• PROBLEM REQUIREMENTS:
Repeat the listing exactly. Pictures stay out of your copy.

*** RECORDS SHOWN ***

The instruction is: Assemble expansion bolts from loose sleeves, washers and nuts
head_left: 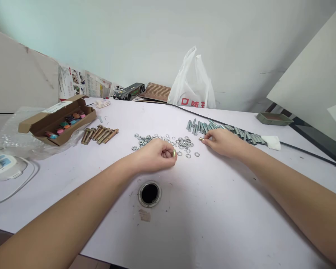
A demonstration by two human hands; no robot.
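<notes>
My left hand [158, 155] is closed around a small gold-coloured metal cylinder [174, 153], whose end pokes out past the fingers; the rest is hidden in the grip. Between the thumb and fingertips of my right hand [221, 141] is another small gold-coloured metal piece [201, 139], pointing left. Flat washers [184, 142] lie between the hands, a few of them loose near the left fingertips. Behind the left hand are hex nuts [142, 141] and thinner rings [167, 137]. Silvery bolts or sleeves [203, 127] lie in a row behind the right hand.
Several gold-coloured bolts [99, 133] lie at left beside an open cardboard box [64, 123] of coloured bottles. A round hole [149, 193] pierces the table near me. A black cable [190, 111] crosses the back, before a white plastic bag [192, 84]. A green tray [274, 118] stands at right.
</notes>
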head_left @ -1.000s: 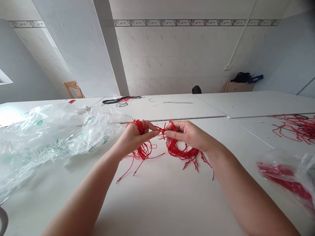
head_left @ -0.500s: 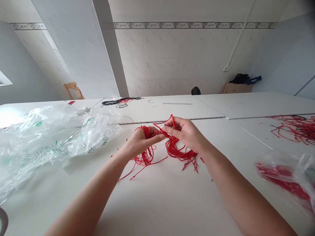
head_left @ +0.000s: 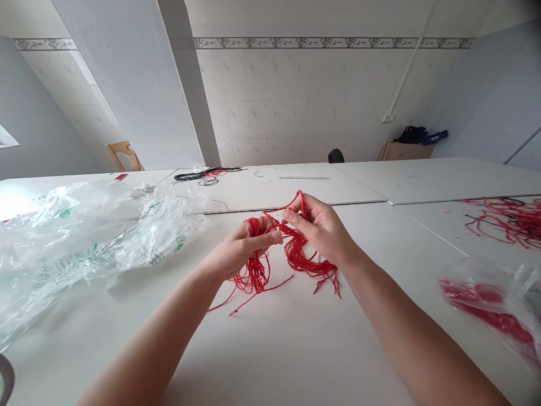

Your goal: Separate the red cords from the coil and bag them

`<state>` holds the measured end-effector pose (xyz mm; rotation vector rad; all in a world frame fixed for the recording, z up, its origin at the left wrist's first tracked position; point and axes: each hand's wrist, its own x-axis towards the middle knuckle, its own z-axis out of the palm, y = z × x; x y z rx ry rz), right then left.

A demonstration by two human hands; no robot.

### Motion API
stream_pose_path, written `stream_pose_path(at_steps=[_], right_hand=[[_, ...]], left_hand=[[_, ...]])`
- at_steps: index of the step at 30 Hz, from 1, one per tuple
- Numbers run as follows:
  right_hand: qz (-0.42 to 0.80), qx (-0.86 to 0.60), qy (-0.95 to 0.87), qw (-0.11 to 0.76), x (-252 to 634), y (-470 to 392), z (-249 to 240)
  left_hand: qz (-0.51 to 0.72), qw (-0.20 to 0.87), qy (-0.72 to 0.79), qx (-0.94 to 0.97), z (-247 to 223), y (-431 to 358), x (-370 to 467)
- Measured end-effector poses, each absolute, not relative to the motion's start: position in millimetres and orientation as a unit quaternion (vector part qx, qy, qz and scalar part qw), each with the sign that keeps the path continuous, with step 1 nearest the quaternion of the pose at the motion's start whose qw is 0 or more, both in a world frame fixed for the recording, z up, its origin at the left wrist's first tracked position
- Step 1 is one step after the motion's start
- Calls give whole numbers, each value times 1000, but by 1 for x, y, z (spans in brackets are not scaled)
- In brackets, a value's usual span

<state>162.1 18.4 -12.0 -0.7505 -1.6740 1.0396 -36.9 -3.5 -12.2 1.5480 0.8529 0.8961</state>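
A bundle of thin red cords hangs from my left hand, whose fingers are closed round it with the thumb pressing toward the right. My right hand pinches a twisted red cord that loops up over its fingers and runs left to the bundle. Below the right hand, more red cords sag in a curve, their knotted ends on the white table. One loose cord end with a small knot lies under the left hand. The fingertips of both hands are close together.
Crumpled clear plastic bags spread over the left. To the right lie red and black cords and a clear bag of red cords. Farther back are black cords and a thin strip.
My right hand has risen slightly, lifting the cord loop higher. My left hand has shifted a little right, and its hanging bundle has swung right with it.
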Motion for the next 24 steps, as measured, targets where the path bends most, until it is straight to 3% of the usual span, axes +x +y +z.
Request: stream_pose_path(at_steps=[24], right_hand=[[449, -324, -701, 449, 165, 25, -18]], left_hand=[[393, 443, 453, 666, -22, 1, -34]])
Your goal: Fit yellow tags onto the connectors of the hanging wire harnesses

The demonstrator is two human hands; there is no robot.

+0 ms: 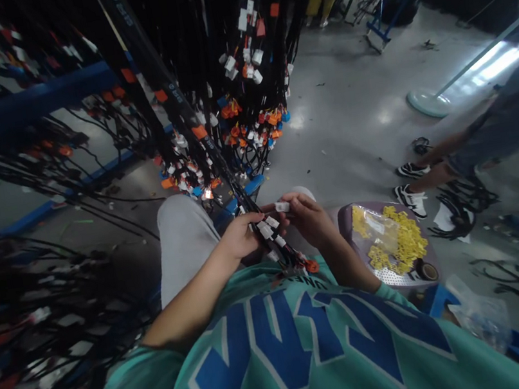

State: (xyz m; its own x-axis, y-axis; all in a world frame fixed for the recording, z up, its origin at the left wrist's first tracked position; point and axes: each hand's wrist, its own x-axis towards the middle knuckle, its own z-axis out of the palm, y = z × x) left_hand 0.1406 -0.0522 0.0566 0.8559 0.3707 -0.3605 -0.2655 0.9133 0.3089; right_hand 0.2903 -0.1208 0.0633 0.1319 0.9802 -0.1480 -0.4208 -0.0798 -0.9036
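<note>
A black wire harness point(214, 152) runs down from the rack to my lap, with several white connectors point(265, 229) and an orange connector point(312, 266) at its lower end. My left hand point(242, 236) is closed around the harness just above the white connectors. Beside it, my right hand point(309, 216) pinches a single white connector point(283, 206) between thumb and fingers. Part of the wire behind that connector is hidden by my fingers.
Dense harnesses with orange, white and blue connectors point(249, 124) hang ahead from a blue rack point(31, 105). At my right, a plastic basket point(350, 239) holds yellow clips point(405, 238), a clear bag and a tape roll point(428, 271). A person's legs point(437, 174) stand farther right.
</note>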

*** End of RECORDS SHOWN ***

• TASK OUTPUT:
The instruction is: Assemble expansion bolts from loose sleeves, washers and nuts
head_left: 
A demonstration by two human hands; no robot.
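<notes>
My left hand [158, 155] is closed around a small gold-coloured metal cylinder [174, 153], whose end pokes out past the fingers; the rest is hidden in the grip. Between the thumb and fingertips of my right hand [221, 141] is another small gold-coloured metal piece [201, 139], pointing left. Flat washers [184, 142] lie between the hands, a few of them loose near the left fingertips. Behind the left hand are hex nuts [142, 141] and thinner rings [167, 137]. Silvery bolts or sleeves [203, 127] lie in a row behind the right hand.
Several gold-coloured bolts [99, 133] lie at left beside an open cardboard box [64, 123] of coloured bottles. A round hole [149, 193] pierces the table near me. A black cable [190, 111] crosses the back, before a white plastic bag [192, 84]. A green tray [274, 118] stands at right.
</notes>
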head_left @ -1.000s: 
head_left @ -0.500s: 
head_left @ +0.000s: 

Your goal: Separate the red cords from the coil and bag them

`<state>` holds the measured end-effector pose (xyz mm; rotation vector rad; all in a world frame fixed for the recording, z up, its origin at the left wrist's first tracked position; point and axes: each hand's wrist, its own x-axis towards the middle knuckle, its own z-axis out of the palm, y = z × x; x y z rx ry rz), right then left.

A demonstration by two human hands; no robot.

### Motion API
stream_pose_path, written `stream_pose_path(at_steps=[_], right_hand=[[_, ...]], left_hand=[[_, ...]])`
- at_steps: index of the step at 30 Hz, from 1, one per tuple
- Numbers run as follows:
  right_hand: qz (-0.42 to 0.80), qx (-0.86 to 0.60), qy (-0.95 to 0.87), qw (-0.11 to 0.76), x (-252 to 634), y (-470 to 392), z (-249 to 240)
  left_hand: qz (-0.51 to 0.72), qw (-0.20 to 0.87), qy (-0.72 to 0.79), qx (-0.94 to 0.97), z (-247 to 223), y (-431 to 358), x (-370 to 467)
- Measured end-effector poses, each absolute, not relative to the motion's start: position in millimetres and orientation as a unit quaternion (vector part qx, qy, qz and scalar part qw), each with the sign that keeps the path continuous, with step 1 nearest the quaternion of the pose at the motion's start whose qw is 0 or more, both in a world frame fixed for the recording, z up, its origin at the left wrist's first tracked position
- Step 1 is one step after the motion's start
- Calls give whole numbers, each value times 1000, but by 1 for x, y, z (spans in brackets are not scaled)
- In brackets, a value's usual span

<state>162.1 18.4 -12.0 -0.7505 -1.6740 1.0396 -36.9 -3.5 -12.2 1.5480 0.8529 0.8961</state>
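A bundle of thin red cords hangs from my left hand, whose fingers are closed round it with the thumb pressing toward the right. My right hand pinches a twisted red cord that loops up over its fingers and runs left to the bundle. Below the right hand, more red cords sag in a curve, their knotted ends on the white table. One loose cord end with a small knot lies under the left hand. The fingertips of both hands are close together.
Crumpled clear plastic bags spread over the left. To the right lie red and black cords and a clear bag of red cords. Farther back are black cords and a thin strip.
My right hand has risen slightly, lifting the cord loop higher. My left hand has shifted a little right, and its hanging bundle has swung right with it.
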Motion for the next 24 steps, as measured, targets where the path bends most, until it is straight to 3% of the usual span, axes +x +y +z.
Request: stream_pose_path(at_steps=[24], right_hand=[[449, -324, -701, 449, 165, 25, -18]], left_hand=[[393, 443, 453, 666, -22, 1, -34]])
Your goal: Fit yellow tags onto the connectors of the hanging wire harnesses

The demonstrator is two human hands; there is no robot.

+0 ms: 

State: (xyz m; its own x-axis, y-axis; all in a world frame fixed for the recording, z up, its origin at the left wrist's first tracked position; point and axes: each hand's wrist, its own x-axis towards the middle knuckle, its own z-axis out of the palm, y = z × x) left_hand 0.1406 -0.0522 0.0566 0.8559 0.3707 -0.3605 -0.2655 0.9133 0.3089; right_hand 0.2903 -0.1208 0.0633 0.1319 0.9802 -0.1480 -0.4208 -0.0798 -0.9036
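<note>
A black wire harness point(214, 152) runs down from the rack to my lap, with several white connectors point(265, 229) and an orange connector point(312, 266) at its lower end. My left hand point(242, 236) is closed around the harness just above the white connectors. Beside it, my right hand point(309, 216) pinches a single white connector point(283, 206) between thumb and fingers. Part of the wire behind that connector is hidden by my fingers.
Dense harnesses with orange, white and blue connectors point(249, 124) hang ahead from a blue rack point(31, 105). At my right, a plastic basket point(350, 239) holds yellow clips point(405, 238), a clear bag and a tape roll point(428, 271). A person's legs point(437, 174) stand farther right.
</note>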

No further output is needed for the exercise.